**Activity**
In full and without edits, write out the data that follows.

== Provided material ==

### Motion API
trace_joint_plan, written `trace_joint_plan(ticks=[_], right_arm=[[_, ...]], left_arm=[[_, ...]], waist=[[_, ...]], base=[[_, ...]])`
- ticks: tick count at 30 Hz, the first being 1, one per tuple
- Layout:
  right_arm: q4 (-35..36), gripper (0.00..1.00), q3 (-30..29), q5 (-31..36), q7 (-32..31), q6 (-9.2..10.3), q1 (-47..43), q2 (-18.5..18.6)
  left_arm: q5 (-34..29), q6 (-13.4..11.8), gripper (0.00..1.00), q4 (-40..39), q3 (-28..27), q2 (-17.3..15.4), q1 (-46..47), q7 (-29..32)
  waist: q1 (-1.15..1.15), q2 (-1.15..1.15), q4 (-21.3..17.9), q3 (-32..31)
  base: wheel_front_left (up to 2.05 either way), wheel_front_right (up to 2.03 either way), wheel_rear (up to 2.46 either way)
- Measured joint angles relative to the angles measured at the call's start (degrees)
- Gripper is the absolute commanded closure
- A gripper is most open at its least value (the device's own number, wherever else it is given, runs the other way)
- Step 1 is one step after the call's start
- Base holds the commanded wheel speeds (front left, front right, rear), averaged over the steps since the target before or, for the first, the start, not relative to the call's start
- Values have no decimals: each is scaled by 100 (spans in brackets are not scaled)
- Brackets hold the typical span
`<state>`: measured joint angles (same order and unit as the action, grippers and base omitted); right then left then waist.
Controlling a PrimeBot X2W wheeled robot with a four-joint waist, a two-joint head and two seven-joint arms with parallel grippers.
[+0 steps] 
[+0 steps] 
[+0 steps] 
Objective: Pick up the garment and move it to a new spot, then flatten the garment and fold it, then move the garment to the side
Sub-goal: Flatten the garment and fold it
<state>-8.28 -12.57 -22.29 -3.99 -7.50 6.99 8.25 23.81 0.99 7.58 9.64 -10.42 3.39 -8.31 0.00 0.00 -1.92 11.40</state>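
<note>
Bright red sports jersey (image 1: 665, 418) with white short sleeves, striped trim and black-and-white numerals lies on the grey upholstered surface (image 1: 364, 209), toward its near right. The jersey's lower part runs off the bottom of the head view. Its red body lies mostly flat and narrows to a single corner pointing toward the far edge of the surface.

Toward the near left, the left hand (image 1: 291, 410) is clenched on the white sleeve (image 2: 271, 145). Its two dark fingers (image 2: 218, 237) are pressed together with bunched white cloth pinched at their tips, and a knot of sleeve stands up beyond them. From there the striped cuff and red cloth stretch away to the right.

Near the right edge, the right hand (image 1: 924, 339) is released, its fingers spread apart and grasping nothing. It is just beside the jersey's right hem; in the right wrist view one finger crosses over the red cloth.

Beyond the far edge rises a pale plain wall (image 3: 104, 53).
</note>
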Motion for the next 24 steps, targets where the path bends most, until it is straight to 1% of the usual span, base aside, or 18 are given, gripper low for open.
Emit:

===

**Written response**
### Motion API
trace_joint_plan, written `trace_joint_plan(ticks=[_], right_arm=[[_, ...]], left_arm=[[_, ...]], waist=[[_, ...]], base=[[_, ...]])`
- ticks: tick count at 30 Hz, the first being 1, one per tuple
- Layout:
  right_arm: q4 (-35..36), gripper (0.00..1.00), q3 (-30..29), q5 (-31..36), q7 (-32..31), q6 (-9.2..10.3), q1 (-47..43), q2 (-18.5..18.6)
  left_arm: q5 (-34..29), q6 (-13.4..11.8), gripper (0.00..1.00), q4 (-40..39), q3 (-28..27), q2 (-17.3..15.4), q1 (-46..47), q7 (-29..32)
  waist: q1 (-1.15..1.15), q2 (-1.15..1.15), q4 (-21.3..17.9), q3 (-32..31)
  base: wheel_front_left (up to 2.05 either way), wheel_front_right (up to 2.03 either way), wheel_rear (up to 2.46 either way)
- Measured joint angles relative to the angles measured at the call's start (degrees)
- Gripper is the absolute commanded closure
- A gripper is most open at its least value (the device's own number, wherever else it is given, runs the other way)
- Step 1 is one step after the call's start
- Base holds the commanded wheel speeds (front left, front right, rear), averaged over the steps since the target before or, for the first, the start, not relative to the call's start
- Values have no decimals: each is scaled by 100 (spans in brackets are not scaled)
- Brackets hold the typical span
`<state>`: measured joint angles (same order and unit as the action, grippers and base omitted); right then left then waist.
Controlling a PrimeBot X2W wheeled robot with a four-joint waist, a two-joint head and two seven-joint arms with parallel grippers.
[+0 steps] 
[+0 steps] 
[+0 steps] 
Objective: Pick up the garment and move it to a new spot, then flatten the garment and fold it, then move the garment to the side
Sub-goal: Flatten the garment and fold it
<state>-8.28 -12.57 -22.29 -3.99 -7.50 6.99 8.25 23.81 0.99 7.58 9.64 -10.42 3.39 -8.31 0.00 0.00 -1.92 11.40</state>
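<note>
Bright red sports jersey (image 1: 665, 418) with white short sleeves, striped trim and black-and-white numerals lies on the grey upholstered surface (image 1: 364, 209), toward its near right. The jersey's lower part runs off the bottom of the head view. Its red body lies mostly flat and narrows to a single corner pointing toward the far edge of the surface.

Toward the near left, the left hand (image 1: 291, 410) is clenched on the white sleeve (image 2: 271, 145). Its two dark fingers (image 2: 218, 237) are pressed together with bunched white cloth pinched at their tips, and a knot of sleeve stands up beyond them. From there the striped cuff and red cloth stretch away to the right.

Near the right edge, the right hand (image 1: 924, 339) is released, its fingers spread apart and grasping nothing. It is just beside the jersey's right hem; in the right wrist view one finger crosses over the red cloth.

Beyond the far edge rises a pale plain wall (image 3: 104, 53).
</note>
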Motion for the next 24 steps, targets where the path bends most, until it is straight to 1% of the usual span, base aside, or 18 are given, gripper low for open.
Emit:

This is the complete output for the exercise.